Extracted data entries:
BEGIN
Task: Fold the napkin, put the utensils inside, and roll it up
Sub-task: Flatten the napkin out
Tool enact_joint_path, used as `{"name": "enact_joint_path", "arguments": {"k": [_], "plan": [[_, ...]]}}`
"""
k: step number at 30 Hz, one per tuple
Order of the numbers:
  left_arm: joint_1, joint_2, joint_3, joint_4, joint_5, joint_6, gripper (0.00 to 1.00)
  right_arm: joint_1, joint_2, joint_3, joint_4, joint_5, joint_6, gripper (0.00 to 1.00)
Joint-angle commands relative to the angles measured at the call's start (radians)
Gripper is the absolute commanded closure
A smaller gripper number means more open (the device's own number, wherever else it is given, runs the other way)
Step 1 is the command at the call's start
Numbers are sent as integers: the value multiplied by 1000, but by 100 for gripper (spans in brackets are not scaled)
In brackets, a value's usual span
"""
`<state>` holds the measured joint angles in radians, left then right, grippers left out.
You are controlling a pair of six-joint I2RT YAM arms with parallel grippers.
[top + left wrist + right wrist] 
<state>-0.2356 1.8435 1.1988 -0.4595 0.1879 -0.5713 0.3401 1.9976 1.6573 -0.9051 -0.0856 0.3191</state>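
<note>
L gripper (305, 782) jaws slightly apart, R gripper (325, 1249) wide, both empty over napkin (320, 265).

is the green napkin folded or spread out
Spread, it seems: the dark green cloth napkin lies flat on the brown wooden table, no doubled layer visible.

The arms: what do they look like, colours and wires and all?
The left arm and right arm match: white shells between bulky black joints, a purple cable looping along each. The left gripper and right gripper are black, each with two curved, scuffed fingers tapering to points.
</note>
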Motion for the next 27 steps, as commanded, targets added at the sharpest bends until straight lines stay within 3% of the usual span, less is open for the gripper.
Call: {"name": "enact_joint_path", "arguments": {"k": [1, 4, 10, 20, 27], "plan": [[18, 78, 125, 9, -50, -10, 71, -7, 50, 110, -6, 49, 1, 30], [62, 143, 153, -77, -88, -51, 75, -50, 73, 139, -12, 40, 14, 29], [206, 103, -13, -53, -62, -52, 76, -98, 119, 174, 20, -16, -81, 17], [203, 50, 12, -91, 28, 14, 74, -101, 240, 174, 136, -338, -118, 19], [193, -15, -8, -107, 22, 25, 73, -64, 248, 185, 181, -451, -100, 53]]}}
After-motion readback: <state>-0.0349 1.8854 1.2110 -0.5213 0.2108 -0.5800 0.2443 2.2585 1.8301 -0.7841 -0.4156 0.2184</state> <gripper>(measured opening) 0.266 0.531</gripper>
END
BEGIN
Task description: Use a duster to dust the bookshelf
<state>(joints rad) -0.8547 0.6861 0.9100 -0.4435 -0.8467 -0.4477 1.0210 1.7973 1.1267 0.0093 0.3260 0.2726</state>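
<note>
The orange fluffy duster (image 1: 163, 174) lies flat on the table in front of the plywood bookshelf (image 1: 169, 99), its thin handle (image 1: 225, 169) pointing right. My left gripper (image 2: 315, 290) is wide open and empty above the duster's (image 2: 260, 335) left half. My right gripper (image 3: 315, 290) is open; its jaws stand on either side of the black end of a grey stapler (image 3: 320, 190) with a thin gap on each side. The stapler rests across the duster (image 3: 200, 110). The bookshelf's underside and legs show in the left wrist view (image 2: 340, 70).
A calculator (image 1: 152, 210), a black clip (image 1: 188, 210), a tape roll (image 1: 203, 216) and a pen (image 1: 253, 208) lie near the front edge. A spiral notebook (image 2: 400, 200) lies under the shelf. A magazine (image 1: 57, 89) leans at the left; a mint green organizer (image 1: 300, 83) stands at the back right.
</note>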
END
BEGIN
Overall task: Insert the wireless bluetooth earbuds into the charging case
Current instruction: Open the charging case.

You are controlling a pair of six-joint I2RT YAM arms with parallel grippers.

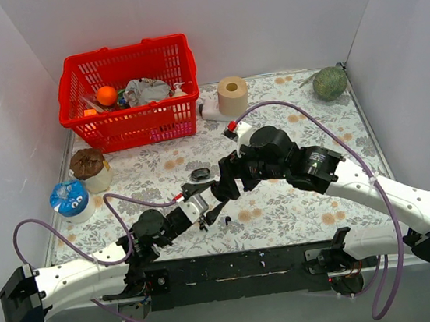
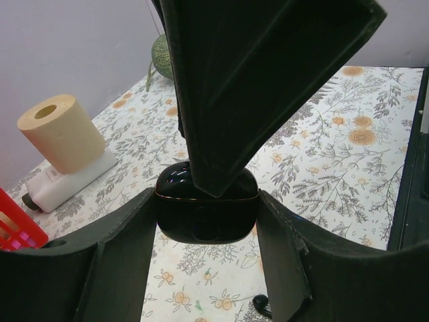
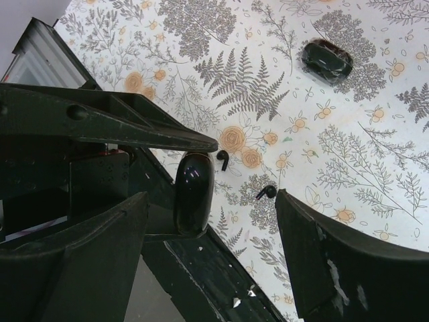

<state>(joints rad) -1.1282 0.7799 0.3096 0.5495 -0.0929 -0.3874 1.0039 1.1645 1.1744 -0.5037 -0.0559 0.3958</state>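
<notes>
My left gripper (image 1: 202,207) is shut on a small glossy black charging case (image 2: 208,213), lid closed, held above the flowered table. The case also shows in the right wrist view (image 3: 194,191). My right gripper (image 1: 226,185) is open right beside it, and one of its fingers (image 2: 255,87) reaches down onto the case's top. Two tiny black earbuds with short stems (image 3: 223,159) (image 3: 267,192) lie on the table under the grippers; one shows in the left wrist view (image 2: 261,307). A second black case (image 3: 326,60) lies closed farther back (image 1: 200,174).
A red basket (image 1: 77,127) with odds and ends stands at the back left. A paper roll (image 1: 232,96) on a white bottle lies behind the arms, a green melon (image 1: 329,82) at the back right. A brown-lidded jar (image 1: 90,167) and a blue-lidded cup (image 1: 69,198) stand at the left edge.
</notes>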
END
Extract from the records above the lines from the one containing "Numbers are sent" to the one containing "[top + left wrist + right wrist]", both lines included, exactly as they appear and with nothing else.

Numbers are sent as integers: the value multiplied by 1000, but by 100 for gripper (spans in brackets are not scaled)
In brackets, a value's usual span
"""
`<state>` holds the measured joint angles in radians, left then right, grippers left out.
You are controlling a pair of six-joint I2RT YAM arms with parallel grippers.
[top + left wrist + right wrist] 

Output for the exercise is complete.